Line by line, give the data again exactly as it appears, but without pictures.

* [Data for the task]:
..........

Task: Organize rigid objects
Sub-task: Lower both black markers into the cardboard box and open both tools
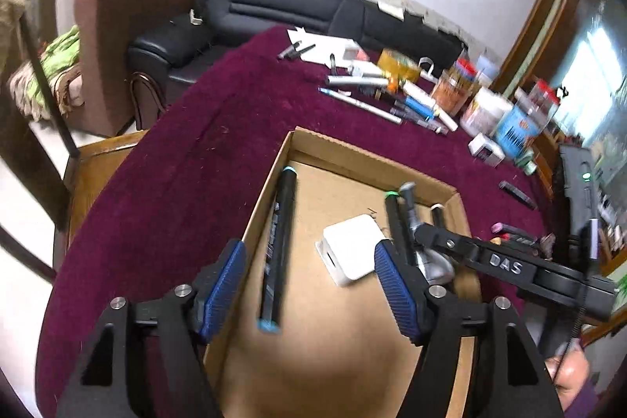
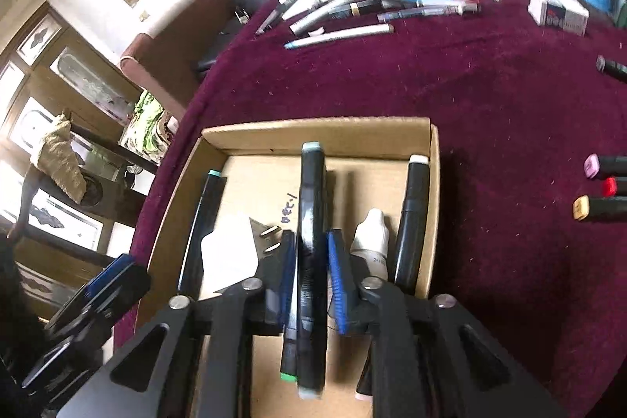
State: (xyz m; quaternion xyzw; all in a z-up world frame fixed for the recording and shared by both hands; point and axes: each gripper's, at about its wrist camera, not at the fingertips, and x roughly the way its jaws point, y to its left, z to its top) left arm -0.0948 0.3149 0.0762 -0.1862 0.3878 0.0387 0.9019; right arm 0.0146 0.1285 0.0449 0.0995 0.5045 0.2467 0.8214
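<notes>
only the right wrist view shows the right gripper (image 2: 311,281) slightly parted around a black light-blue-capped marker (image 2: 311,222); the left gripper (image 1: 309,285) gapes empty over the shallow cardboard box (image 1: 352,159).

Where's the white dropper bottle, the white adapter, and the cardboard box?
Dropper bottle (image 2: 372,241): right wrist view, on its shoulder below the cap.
White adapter (image 1: 352,247): left wrist view, on its flat top.
Cardboard box (image 2: 313,132): right wrist view, on its far wall.

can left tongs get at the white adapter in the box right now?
Probably yes. The left tongs stand open over the cardboard box, with the white adapter bare between the pads; only the right tongs, alongside, crowd it.
</notes>
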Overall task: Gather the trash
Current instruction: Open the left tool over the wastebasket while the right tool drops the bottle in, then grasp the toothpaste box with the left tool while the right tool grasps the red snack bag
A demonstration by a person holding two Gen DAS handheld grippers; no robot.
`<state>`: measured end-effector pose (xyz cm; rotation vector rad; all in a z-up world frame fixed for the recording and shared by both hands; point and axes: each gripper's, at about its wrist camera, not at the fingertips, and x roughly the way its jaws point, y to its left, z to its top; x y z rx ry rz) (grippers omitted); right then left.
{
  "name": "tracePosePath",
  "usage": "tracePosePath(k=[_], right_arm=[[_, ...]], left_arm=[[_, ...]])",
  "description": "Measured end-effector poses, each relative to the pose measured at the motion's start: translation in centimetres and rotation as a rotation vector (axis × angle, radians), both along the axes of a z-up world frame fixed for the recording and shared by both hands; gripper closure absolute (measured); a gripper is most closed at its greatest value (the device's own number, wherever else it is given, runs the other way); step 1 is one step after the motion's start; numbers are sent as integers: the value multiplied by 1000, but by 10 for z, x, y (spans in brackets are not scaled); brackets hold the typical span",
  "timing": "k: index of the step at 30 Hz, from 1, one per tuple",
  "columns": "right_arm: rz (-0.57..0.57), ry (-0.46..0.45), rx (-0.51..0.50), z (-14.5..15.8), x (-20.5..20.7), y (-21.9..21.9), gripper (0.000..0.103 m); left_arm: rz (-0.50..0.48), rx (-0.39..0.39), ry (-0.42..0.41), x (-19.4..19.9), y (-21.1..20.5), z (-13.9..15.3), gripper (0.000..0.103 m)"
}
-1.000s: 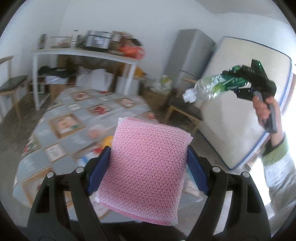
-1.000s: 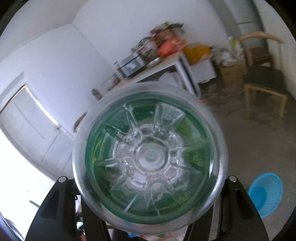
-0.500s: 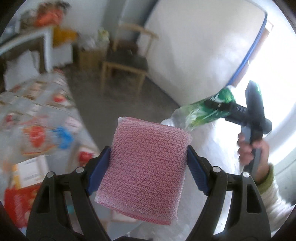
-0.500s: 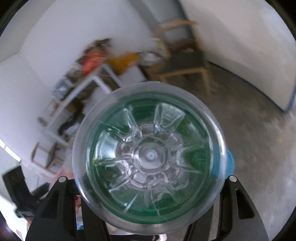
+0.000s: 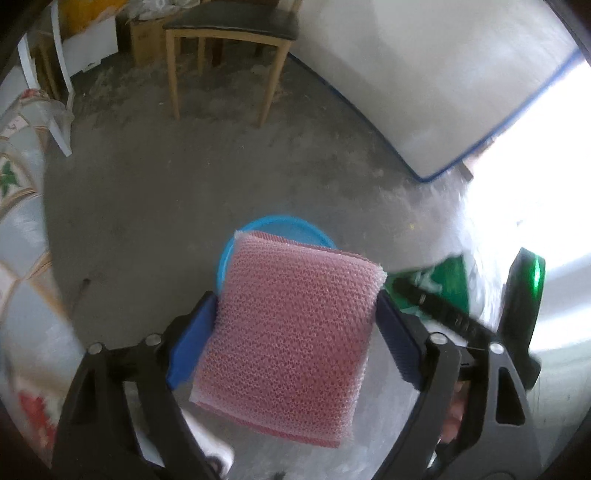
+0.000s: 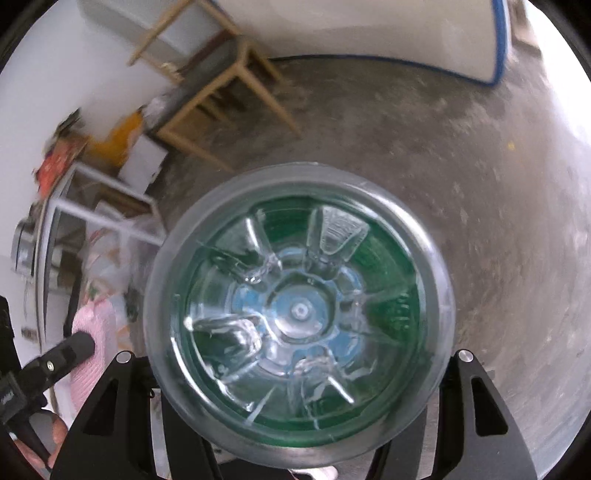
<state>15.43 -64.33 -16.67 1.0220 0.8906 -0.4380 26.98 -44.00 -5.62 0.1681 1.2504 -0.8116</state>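
My left gripper [image 5: 295,332] is shut on a pink mesh sponge [image 5: 291,339] and holds it above a blue basket [image 5: 273,229] on the concrete floor. The sponge hides most of the basket. My right gripper [image 6: 299,369] is shut on a clear plastic bottle with a green label [image 6: 299,314]; its base fills the right wrist view, and blue shows through it. In the left wrist view the bottle [image 5: 443,280] and right gripper sit just right of the sponge. In the right wrist view the sponge [image 6: 96,332] is at the lower left.
A wooden chair with a dark seat [image 5: 229,26] stands on the floor beyond the basket. A white mattress with blue edging [image 5: 443,92] leans at the right. The patterned tablecloth's edge [image 5: 18,221] is at the left. A white shelf frame [image 6: 92,214] stands at the left.
Both grippers have swung away from the table and tilted down toward the floor. The blue basket now lies under them. The right gripper has come close beside the left. Both grips are unchanged.
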Motion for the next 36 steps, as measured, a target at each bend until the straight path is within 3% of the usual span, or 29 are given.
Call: tracePosePath(k=[3, 6, 12, 18, 20, 25, 28, 36], right_arm=[[-1, 17, 103, -43, 12, -10, 42], [-11, 104, 119, -83, 25, -9, 38], [-32, 166, 139, -129, 31, -4, 38], [-10, 132, 179, -141, 25, -6, 38], [27, 141, 179, -145, 35, -8, 33], [99, 205, 27, -125, 53, -4, 22], [140, 218, -62, -105, 61, -2, 21], [162, 104, -140, -44, 36, 8, 21]], left_arm=[[53, 10, 12, 17, -10, -22, 19], [102, -15, 68, 25, 3, -25, 19], [79, -47, -29, 20, 39, 18, 19], [64, -121, -63, 5, 91, 61, 19], [51, -143, -88, -9, 116, 79, 19], [33, -192, -190, -49, 191, 114, 14], [74, -172, -251, -73, 242, 126, 13], [334, -151, -317, -122, 387, 127, 13]])
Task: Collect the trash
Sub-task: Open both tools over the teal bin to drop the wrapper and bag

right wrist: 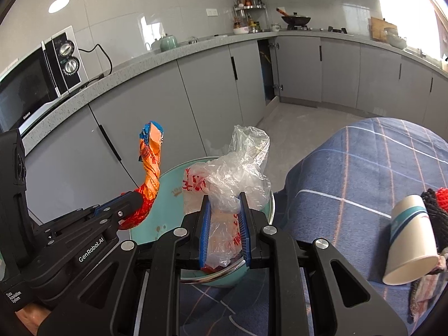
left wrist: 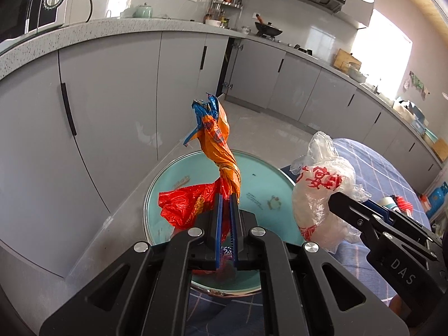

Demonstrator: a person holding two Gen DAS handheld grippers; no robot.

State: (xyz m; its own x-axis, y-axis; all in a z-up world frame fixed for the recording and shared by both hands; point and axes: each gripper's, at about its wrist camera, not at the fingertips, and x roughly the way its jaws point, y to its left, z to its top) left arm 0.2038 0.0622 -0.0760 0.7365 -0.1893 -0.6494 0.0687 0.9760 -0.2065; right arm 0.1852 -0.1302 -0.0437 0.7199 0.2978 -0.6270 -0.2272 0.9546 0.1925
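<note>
Step in hand: both pieces of trash are picked up and being carried over the bin; the drop is not yet done, as I judge it.
Left gripper (left wrist: pixel 226 204): clamped tight on the twisted orange wrapper (left wrist: pixel 221 145), which stands up from the jaws at the centre of the left wrist view, its red tail bunched to the left of them.
Right gripper (right wrist: pixel 224 204): closed on the clear plastic bag (right wrist: pixel 238 173) with red print; the bag billows above the jaws at the centre of the right wrist view.
Bin (right wrist: pixel 170 184): a round teal tub, open at the top, lying right behind and under both grippers in the lower middle of each view.
Beside the bin: a blue checked cloth (right wrist: pixel 350 173) to the right, with a paper cup (right wrist: pixel 411 238) lying on its side at the right edge; this looks like trash left to collect.
Background: grey cabinets and the counter (right wrist: pixel 134 64) across the upper part, a microwave (right wrist: pixel 36 78) at upper left.
Next move calls for: holding both loads over the bin's mouth, then letting the jaws part so the light plastic falls inside and does not cling to the pads.
</note>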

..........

* [Solution for this problem]:
Task: Organize rigid objects
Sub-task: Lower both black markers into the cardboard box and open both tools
State: (xyz m; quaternion xyzw; all in a z-up world frame fixed for the recording and shared by both hands; point and axes: each gripper's, at about its wrist camera, not at the fingertips, and x roughly the way its jaws point, y to its left, z to its top) left arm -0.0948 0.3149 0.0762 -0.1862 0.3878 0.0387 0.9019; right arm 0.0146 0.1285 0.0449 0.0995 0.5045 0.2467 0.8214
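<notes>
only the right wrist view shows the right gripper (image 2: 311,281) slightly parted around a black light-blue-capped marker (image 2: 311,222); the left gripper (image 1: 309,285) gapes empty over the shallow cardboard box (image 1: 352,159).

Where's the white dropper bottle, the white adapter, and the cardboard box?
Dropper bottle (image 2: 372,241): right wrist view, on its shoulder below the cap.
White adapter (image 1: 352,247): left wrist view, on its flat top.
Cardboard box (image 2: 313,132): right wrist view, on its far wall.

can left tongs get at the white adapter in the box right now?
Probably yes. The left tongs stand open over the cardboard box, with the white adapter bare between the pads; only the right tongs, alongside, crowd it.
</notes>
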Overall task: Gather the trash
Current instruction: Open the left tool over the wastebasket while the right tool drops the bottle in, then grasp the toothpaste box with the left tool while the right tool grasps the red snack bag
A demonstration by a person holding two Gen DAS handheld grippers; no robot.
`<state>`: measured end-effector pose (xyz cm; rotation vector rad; all in a z-up world frame fixed for the recording and shared by both hands; point and axes: each gripper's, at about its wrist camera, not at the fingertips, and x roughly the way its jaws point, y to its left, z to its top; x y z rx ry rz) (grippers omitted); right then left.
{
  "name": "tracePosePath",
  "usage": "tracePosePath(k=[_], right_arm=[[_, ...]], left_arm=[[_, ...]])",
  "description": "Measured end-effector poses, each relative to the pose measured at the motion's start: translation in centimetres and rotation as a rotation vector (axis × angle, radians), both along the axes of a z-up world frame fixed for the recording and shared by both hands; gripper closure absolute (measured); a gripper is most closed at its greatest value (the device's own number, wherever else it is given, runs the other way); step 1 is one step after the motion's start; numbers are sent as integers: the value multiplied by 1000, but by 10 for z, x, y (spans in brackets are not scaled); brackets hold the typical span",
  "timing": "k: index of the step at 30 Hz, from 1, one per tuple",
  "columns": "right_arm: rz (-0.57..0.57), ry (-0.46..0.45), rx (-0.51..0.50), z (-14.5..15.8), x (-20.5..20.7), y (-21.9..21.9), gripper (0.000..0.103 m); left_arm: rz (-0.50..0.48), rx (-0.39..0.39), ry (-0.42..0.41), x (-19.4..19.9), y (-21.1..20.5), z (-13.9..15.3), gripper (0.000..0.103 m)"
}
-1.000s: 
-1.000s: 
-0.500s: 
-0.500s: 
+0.000s: 
+0.000s: 
<state>15.43 -64.33 -16.67 1.0220 0.8906 -0.4380 26.98 -44.00 -5.62 0.1681 1.2504 -0.8116</state>
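My left gripper [image 5: 295,332] is shut on a pink mesh sponge [image 5: 291,339] and holds it above a blue basket [image 5: 273,229] on the concrete floor. The sponge hides most of the basket. My right gripper [image 6: 299,369] is shut on a clear plastic bottle with a green label [image 6: 299,314]; its base fills the right wrist view, and blue shows through it. In the left wrist view the bottle [image 5: 443,280] and right gripper sit just right of the sponge. In the right wrist view the sponge [image 6: 96,332] is at the lower left.
A wooden chair with a dark seat [image 5: 229,26] stands on the floor beyond the basket. A white mattress with blue edging [image 5: 443,92] leans at the right. The patterned tablecloth's edge [image 5: 18,221] is at the left. A white shelf frame [image 6: 92,214] stands at the left.
Both grippers have swung away from the table and tilted down toward the floor. The blue basket now lies under them. The right gripper has come close beside the left. Both grips are unchanged.
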Motion for the next 36 steps, as measured, a target at each bend until the straight path is within 3% of the usual span, or 29 are given.
Call: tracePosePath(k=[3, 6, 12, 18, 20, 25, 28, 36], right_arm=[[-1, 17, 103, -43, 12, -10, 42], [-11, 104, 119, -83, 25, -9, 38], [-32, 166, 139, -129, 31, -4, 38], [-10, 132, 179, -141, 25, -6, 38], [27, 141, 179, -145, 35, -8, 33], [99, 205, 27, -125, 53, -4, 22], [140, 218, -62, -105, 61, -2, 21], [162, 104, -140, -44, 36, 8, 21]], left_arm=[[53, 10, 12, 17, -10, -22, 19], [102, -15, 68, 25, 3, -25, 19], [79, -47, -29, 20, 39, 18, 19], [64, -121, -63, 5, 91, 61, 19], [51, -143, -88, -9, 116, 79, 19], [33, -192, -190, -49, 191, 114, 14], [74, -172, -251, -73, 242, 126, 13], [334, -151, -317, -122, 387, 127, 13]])
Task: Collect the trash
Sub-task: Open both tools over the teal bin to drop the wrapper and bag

right wrist: 
left wrist: 

Demonstrator: a person holding two Gen DAS handheld grippers; no robot.

State: (xyz m; its own x-axis, y-axis; all in a z-up world frame fixed for the recording and shared by both hands; point and axes: each gripper's, at about its wrist camera, not at the fingertips, and x roughly the way its jaws point, y to its left, z to its top) left arm 0.2038 0.0622 -0.0760 0.7365 -0.1893 -0.6494 0.0687 0.9760 -0.2065; right arm 0.1852 -0.1302 -0.0437 0.7199 0.2978 -0.6270 -0.2272 0.9546 0.1925
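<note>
Step in hand: both pieces of trash are picked up and being carried over the bin; the drop is not yet done, as I judge it.
Left gripper (left wrist: pixel 226 204): clamped tight on the twisted orange wrapper (left wrist: pixel 221 145), which stands up from the jaws at the centre of the left wrist view, its red tail bunched to the left of them.
Right gripper (right wrist: pixel 224 204): closed on the clear plastic bag (right wrist: pixel 238 173) with red print; the bag billows above the jaws at the centre of the right wrist view.
Bin (right wrist: pixel 170 184): a round teal tub, open at the top, lying right behind and under both grippers in the lower middle of each view.
Beside the bin: a blue checked cloth (right wrist: pixel 350 173) to the right, with a paper cup (right wrist: pixel 411 238) lying on its side at the right edge; this looks like trash left to collect.
Background: grey cabinets and the counter (right wrist: pixel 134 64) across the upper part, a microwave (right wrist: pixel 36 78) at upper left.
Next move calls for: holding both loads over the bin's mouth, then letting the jaws part so the light plastic falls inside and does not cling to the pads.
</note>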

The work is done, and the output is complete.